En Estados Unidos se han intensificado las protestas y acciones comunitarias en respuesta a las operaciones migratorias lideradas por el Servicio de Control de Inmigración y Aduanas (ICE) en el estado de Minnesota, como parte de la denominada Operation Metro Surge.

Esta operación, descrita por el Departamento de Seguridad Nacional como el mayor despliegue migratorio en la zona de Minneapolis–Saint Paul, ha implicado el envío de miles de agentes federales para arrestar y deportar a personas con estatus migratorio irregular.
Los hechos aumentaron la tensión social tras el tiroteo en el que un agente de ICE murió y terminó con la vida de la ciudadana estadounidense Renée Nicole Good, en un incidente en el que autoridades federales sostuvieron que actuaron en defensa propia, mientras líderes locales y activistas cuestionan esa versión.

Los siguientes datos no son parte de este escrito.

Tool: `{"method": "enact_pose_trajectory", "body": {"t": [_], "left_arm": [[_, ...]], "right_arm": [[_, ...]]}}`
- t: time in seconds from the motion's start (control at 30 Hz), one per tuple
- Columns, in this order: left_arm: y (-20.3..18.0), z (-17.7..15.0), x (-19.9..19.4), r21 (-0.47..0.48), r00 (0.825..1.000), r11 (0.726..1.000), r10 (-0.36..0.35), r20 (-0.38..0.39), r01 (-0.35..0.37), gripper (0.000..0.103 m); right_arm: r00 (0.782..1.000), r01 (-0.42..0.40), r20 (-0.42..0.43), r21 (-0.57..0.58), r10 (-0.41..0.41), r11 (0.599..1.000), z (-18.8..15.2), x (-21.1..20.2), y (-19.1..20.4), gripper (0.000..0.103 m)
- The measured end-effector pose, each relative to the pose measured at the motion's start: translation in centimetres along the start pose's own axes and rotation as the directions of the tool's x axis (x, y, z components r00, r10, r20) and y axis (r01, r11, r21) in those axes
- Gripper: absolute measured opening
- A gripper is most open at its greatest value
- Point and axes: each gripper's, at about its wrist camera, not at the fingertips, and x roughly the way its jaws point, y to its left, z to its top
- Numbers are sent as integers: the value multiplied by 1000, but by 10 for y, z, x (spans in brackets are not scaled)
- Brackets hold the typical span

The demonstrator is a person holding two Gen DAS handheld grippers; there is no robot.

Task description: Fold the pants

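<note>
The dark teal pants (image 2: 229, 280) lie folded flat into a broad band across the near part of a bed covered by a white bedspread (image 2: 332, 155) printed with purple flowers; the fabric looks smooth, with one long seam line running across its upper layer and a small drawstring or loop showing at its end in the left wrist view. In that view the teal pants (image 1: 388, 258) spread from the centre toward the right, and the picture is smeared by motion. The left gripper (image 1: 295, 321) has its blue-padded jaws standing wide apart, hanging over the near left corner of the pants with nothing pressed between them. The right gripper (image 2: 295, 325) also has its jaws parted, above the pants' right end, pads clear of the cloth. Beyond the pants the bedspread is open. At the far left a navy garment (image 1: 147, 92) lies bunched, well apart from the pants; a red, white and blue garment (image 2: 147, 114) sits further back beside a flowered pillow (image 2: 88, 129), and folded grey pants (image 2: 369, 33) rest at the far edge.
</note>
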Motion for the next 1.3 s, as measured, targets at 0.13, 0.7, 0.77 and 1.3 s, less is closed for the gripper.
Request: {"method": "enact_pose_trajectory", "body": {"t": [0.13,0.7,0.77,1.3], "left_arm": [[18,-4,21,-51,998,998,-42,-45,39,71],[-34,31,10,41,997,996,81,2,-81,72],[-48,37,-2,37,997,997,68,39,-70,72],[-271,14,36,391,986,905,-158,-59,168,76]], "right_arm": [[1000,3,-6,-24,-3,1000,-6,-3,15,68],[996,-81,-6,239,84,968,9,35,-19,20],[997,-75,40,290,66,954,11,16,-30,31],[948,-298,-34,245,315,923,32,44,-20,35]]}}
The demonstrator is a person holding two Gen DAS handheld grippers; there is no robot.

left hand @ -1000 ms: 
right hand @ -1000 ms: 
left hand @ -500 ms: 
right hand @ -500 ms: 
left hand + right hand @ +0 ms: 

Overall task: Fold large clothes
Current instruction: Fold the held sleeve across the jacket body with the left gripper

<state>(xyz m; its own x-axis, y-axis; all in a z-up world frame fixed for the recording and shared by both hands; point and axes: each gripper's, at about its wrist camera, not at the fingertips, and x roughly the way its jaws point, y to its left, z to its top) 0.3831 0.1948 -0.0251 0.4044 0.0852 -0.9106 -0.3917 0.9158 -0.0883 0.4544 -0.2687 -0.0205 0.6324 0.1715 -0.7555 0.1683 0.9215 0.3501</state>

En ese contexto, han emergido grupos comunitarios que se identifican como inspirados en el Black Panther Party for Self-Defense, que han aparecido en protestas, especialmente en Filadelfia y Minneapolis, y algunos portando sus propias armas como forma de autodefensa comunitaria frente a las acciones del ICE y de policías locales percibidas como agresivas.
Estos grupos no forman parte de una estructura formal con reconocimiento institucional ni representan al organismo histórico de 1960, pero sí han simbolizado resistencia en ciertas movilizaciones.

Las autoridades estadounidenses han reportado y también criticado algunas de estas tácticas, ya que la ley prohíbe el uso de fuerza por parte de civiles en enfrentamientos con agentes federales, mientras que se siguen registrando protestas, demandas legales y esfuerzos judiciales para limitar la actuación de las fuerzas migratorias en el país.